Selain itu, kata Nadratuzzaman, analytical thinking atau berpikir analitis sangat dibutuhkan dalam mengurai persoalan pengelolaan yang kompleks menjadi bagian kecil. Menurutnya, pola ini dibutuhkan dalam pengelolaan zakat agar keputusan diambil berbasis data dan analisis sebab-akibat.

Sementara itu, lanjut Nadratuzzaman, abstract thinking juga diperlukan untuk membaca tren zakat ke depan. “Dengan pandangan abstrak, BAZNAS dapat merancang program jangka panjang yang relevan dengan perubahan zaman,” ujarnya.
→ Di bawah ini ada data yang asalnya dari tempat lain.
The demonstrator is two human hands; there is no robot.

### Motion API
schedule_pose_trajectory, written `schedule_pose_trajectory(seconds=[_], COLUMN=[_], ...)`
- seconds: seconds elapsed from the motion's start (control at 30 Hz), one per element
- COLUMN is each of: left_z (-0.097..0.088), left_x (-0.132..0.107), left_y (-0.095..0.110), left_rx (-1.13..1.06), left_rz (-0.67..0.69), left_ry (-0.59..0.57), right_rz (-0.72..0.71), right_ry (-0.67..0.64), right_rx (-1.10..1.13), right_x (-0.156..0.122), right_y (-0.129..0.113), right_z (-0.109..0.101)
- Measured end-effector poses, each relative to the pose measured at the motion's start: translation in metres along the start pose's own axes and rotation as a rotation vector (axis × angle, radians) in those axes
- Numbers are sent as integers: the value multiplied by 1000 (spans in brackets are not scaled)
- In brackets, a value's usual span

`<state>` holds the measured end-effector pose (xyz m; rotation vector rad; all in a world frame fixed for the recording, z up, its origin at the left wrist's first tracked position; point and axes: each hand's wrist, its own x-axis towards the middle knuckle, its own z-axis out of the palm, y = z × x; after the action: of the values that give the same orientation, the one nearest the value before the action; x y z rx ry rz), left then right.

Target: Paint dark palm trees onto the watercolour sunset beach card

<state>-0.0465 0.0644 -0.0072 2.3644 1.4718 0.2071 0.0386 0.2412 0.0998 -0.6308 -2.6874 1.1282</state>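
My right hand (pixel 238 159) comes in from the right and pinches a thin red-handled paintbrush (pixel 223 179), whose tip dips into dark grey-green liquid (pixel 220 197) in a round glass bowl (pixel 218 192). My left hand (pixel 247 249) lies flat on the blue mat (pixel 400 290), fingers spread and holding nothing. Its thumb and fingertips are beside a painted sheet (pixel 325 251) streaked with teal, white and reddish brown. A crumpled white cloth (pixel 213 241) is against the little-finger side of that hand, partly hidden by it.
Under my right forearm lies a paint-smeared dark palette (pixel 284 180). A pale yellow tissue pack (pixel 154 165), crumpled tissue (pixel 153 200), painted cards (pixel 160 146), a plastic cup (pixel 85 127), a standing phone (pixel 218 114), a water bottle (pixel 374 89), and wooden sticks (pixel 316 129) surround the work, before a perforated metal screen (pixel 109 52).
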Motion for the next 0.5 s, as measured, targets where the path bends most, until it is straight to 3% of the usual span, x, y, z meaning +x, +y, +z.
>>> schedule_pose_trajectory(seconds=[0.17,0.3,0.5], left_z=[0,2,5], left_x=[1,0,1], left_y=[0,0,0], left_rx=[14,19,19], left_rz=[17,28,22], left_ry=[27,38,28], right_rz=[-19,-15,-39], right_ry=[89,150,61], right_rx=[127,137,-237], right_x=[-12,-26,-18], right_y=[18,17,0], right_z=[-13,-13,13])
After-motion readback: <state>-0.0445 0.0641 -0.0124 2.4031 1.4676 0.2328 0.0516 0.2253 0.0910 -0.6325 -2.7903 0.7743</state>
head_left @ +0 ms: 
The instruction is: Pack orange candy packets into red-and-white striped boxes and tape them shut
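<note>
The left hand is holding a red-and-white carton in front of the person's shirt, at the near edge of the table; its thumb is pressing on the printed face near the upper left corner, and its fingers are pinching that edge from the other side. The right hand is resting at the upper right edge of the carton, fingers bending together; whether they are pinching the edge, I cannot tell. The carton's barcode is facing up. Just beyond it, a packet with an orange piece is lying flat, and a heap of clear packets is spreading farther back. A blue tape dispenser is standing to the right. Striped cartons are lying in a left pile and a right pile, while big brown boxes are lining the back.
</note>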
Dalam hal inovasi, ia menekankan perlunya creative thinking. “Lembaga atau organisasi harus menumbuhkan iklim kreatif agar menghasilkan terobosan nyata, bukan sekadar mengikuti pola lama,” tegas Nadratuzzaman.

Ia juga menyoroti concrete thinking yang berfokus pada capaian jangka pendek. Contohnya, BAZNAS menetapkan minimal 80 persen dana zakat yang dihimpun harus segera disalurkan setiap tahun. “Itu orientasi konkret yang memastikan zakat segera dirasakan manfaatnya,” jelasnya.

Sementara itu, kata dia, convergent thinking diperlukan dalam pengambilan keputusan strategis. “Pemimpin BAZNAS harus bisa memilih opsi terbaik di antara banyak alternatif, dengan mempertimbangkan plus minusnya. Ini agar keputusan benar-benar efektif,” tambahnya.

Terakhir, ia menyampaikan, divergent thinking atau berpikir divergen dipandang penting sebagai pemicu inovasi, meskipun lemah dalam eksekusi. “Pemikir divergen kaya ide, dan ide itu tetap berharga. Yang dibutuhkan kemudian adalah eksekutor yang mampu mewujudkannya,” ungkapnya.

Selain tujuh pola berpikir tersebut, Nadratuzzaman mengaitkan istilah ilmiah seperti postulat, aksioma, dalil, teori, asumsi, paradigma, dan mindset dengan pengelolaan zakat. Menurutnya, jika cara berpikir ilmiah ini dipadukan dengan nilai-nilai syariah, zakat tidak hanya dipandang sebagai kewajiban ibadah, tetapi juga instrumen pembangunan nasional.

"Perbedaan- perbedaan diantara kita ini mempengaruhi cara berpikir kita semua. Sekarang, bagaimana kita bisa memanfaatkan perbedaan tersebut di tempat yang tepat," ucapnya.